2.8.4. FRAP Radical Scavenging Activity

The FRAP assay was conducted following the protocol outlined before. The requisite stock solutions encompassed a 30 mM acetate buffer (pH 3.6), a 10 mM TPTZ (2,4,6-tripyridyl-s-triazine) solution in 40 mM HCl, and a 20 mM FeCl₃ solution. A freshly prepared working solution was obtained by combining 25 mL of acetate buffer, 2.5 mL of TPTZ solution, and 2.5 mL of FeCl₃ solution. This amalgamated solution underwent a 30 min incubation at 37 °C in a water bath and was denoted as the FRAP solution. For the assay, a sample volume of 150 µL was mixed with 2850 µL of the FRAP solution and left in darkness at room temperature for 30 min. The absorbance was measured at 593 nm using a spectrophotometer. A sample blank was prepared by excluding FeCl₃ from the FRAP solution, and distilled water was employed as the replacement. Activity was determined after the subtraction of the sample blank and expressed as micromoles of Trolox equivalents (TE) per gram of dried film.

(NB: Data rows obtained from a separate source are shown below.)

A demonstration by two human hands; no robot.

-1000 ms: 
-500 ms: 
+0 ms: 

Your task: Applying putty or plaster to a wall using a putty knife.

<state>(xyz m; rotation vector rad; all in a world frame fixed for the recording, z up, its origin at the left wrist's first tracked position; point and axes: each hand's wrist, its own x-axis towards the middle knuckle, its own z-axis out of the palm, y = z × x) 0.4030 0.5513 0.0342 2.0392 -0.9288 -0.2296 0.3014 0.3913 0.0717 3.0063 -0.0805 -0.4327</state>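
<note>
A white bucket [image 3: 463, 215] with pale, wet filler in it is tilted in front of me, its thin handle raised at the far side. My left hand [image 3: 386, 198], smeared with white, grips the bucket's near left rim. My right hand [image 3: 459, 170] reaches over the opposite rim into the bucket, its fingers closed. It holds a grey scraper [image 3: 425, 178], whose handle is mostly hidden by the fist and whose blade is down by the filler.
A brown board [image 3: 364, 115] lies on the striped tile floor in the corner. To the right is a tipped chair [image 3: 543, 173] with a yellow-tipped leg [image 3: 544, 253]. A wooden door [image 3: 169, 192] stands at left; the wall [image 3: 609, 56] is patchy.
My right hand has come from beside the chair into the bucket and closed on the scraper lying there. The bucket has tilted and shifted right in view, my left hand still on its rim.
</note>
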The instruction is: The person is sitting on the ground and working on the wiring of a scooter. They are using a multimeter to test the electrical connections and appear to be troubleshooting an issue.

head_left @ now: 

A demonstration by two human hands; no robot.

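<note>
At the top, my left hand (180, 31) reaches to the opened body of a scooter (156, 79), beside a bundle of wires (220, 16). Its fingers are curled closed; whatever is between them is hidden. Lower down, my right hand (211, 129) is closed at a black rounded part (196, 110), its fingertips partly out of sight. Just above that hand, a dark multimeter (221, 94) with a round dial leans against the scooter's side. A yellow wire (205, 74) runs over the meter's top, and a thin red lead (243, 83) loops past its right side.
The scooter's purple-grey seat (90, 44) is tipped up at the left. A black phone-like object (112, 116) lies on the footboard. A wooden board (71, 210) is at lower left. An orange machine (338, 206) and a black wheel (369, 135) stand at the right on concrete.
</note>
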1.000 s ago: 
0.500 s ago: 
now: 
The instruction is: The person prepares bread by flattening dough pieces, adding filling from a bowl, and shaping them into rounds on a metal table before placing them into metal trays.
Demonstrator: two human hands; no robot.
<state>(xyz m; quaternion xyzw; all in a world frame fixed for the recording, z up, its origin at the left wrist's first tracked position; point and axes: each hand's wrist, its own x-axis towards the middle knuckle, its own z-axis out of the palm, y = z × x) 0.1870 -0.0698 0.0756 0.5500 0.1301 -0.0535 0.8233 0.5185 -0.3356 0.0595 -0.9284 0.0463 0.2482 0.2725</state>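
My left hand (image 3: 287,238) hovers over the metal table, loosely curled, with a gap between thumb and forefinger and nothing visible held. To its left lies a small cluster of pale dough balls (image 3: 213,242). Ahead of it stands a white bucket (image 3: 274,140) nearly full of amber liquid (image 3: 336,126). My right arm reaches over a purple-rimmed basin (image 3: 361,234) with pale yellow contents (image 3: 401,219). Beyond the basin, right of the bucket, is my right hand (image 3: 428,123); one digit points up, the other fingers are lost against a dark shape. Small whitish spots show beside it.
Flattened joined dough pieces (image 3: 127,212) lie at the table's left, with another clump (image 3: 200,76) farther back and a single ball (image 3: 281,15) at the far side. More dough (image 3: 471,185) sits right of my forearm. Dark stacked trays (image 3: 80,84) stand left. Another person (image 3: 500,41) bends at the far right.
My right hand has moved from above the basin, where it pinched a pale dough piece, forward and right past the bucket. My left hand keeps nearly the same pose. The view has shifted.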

2.8.5. Release of Polyphenols and Antioxidant Activities

Release of polyphenols from the gelatin films were examined by employing a prior study [13]. The maximum absorbance wavelength for polyphenols was determined in milli-Q water (monomer: λ_max = 280 nm; dimer: λ_max = 275 nm; polymers: λ_max = 282 nm). A film sample measuring 2 × 2 cm² was placed into a 6 mL volume of water inside an amber glass bottle, which was subsequently positioned in a shaking bath (30 rpm, 25 °C). During each sampling interval, a volume of 200 µL was withdrawn from the liquid phase, and an equivalent volume of fresh water was added as a replacement. The light absorption of the liquid was measured with the wavelength set at the maximum absorbance of each polyphenol. The accumulated polyphenol release was calculated based on the light absorption of the liquid, with the light absorption of the immersed liquid from the gelatin film used as a reference for subtraction. The polyphenol release was then normalized by the polyphenol concentration in the initial film and expressed as a percentage. The published method [28] was employed to assess the ABTS radical scavenging activity as well.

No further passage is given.